- **What you are asked to do**
The first line of the listing opens the range and the line with "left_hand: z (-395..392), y" closes it; repeat those lines and all between them word for word, leaving out the pictures.

Content starts

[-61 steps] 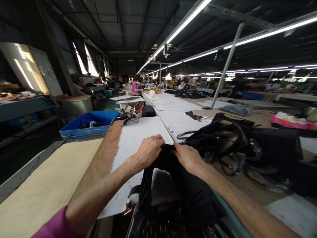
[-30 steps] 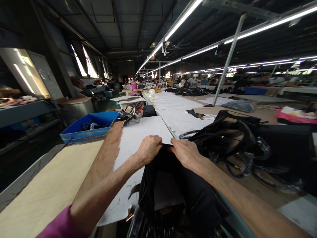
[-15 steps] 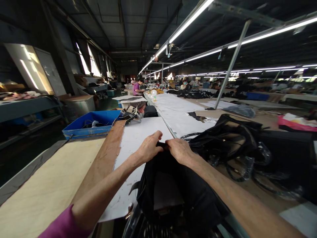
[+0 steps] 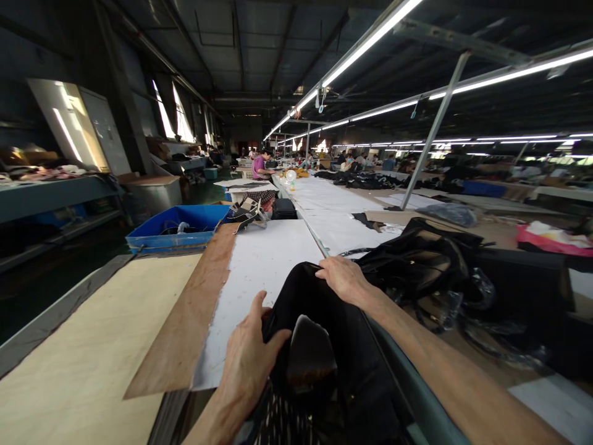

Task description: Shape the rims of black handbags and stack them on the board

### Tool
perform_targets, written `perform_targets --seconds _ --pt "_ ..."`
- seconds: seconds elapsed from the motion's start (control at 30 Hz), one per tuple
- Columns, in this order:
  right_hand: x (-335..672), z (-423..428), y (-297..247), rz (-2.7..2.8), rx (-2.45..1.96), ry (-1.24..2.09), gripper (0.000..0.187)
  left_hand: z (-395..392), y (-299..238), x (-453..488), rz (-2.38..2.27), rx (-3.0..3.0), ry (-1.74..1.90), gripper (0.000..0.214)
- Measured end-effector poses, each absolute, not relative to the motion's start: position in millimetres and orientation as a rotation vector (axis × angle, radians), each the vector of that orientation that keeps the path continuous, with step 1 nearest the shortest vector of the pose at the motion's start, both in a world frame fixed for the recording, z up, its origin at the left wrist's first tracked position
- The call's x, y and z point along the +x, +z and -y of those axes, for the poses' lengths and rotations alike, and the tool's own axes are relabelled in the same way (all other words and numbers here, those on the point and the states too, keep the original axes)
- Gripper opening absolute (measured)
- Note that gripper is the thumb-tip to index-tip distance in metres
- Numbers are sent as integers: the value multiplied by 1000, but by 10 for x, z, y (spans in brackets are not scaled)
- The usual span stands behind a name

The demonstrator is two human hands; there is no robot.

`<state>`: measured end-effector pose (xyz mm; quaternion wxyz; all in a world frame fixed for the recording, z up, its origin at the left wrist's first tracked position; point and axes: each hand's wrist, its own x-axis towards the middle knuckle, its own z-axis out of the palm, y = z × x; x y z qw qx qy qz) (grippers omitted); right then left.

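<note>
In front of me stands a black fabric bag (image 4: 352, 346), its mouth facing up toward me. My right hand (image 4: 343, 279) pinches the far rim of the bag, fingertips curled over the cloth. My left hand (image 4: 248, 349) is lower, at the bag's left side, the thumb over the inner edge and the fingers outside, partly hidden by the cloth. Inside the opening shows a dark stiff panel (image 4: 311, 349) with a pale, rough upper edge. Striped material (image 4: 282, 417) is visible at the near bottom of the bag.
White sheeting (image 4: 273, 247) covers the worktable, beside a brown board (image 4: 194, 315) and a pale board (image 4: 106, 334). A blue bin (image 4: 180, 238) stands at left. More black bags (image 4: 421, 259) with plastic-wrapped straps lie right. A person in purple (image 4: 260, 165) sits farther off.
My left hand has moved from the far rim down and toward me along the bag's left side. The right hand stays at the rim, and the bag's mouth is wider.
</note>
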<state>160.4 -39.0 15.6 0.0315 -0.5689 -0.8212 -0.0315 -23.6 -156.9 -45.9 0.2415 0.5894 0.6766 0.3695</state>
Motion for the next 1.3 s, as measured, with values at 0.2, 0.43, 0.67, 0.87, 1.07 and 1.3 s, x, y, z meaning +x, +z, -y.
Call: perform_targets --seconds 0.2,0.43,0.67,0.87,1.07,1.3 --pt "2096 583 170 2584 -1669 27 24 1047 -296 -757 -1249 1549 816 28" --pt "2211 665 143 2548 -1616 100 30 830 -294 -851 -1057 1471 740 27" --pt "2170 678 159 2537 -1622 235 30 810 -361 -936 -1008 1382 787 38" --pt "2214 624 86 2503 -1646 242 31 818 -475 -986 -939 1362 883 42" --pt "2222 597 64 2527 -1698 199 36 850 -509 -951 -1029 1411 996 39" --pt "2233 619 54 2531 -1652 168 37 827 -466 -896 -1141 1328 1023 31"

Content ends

- **Exercise response**
[-61 steps] 
[-30 steps] 
[-15 steps] 
[+0 steps] 

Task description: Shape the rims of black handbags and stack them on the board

### Tool
perform_targets, written `perform_targets --seconds _ --pt "_ ..."`
- seconds: seconds elapsed from the motion's start (control at 30 Hz), one per tuple
- Columns, in this order:
  right_hand: x (-335..672), z (-423..428), y (-297..247), rz (-2.7..2.8), rx (-2.45..1.96), ry (-1.24..2.09), gripper (0.000..0.187)
  left_hand: z (-395..392), y (-299..238), x (-453..488), rz (-2.38..2.27), rx (-3.0..3.0), ry (-1.74..1.90), gripper (0.000..0.214)

The generated output is now complete.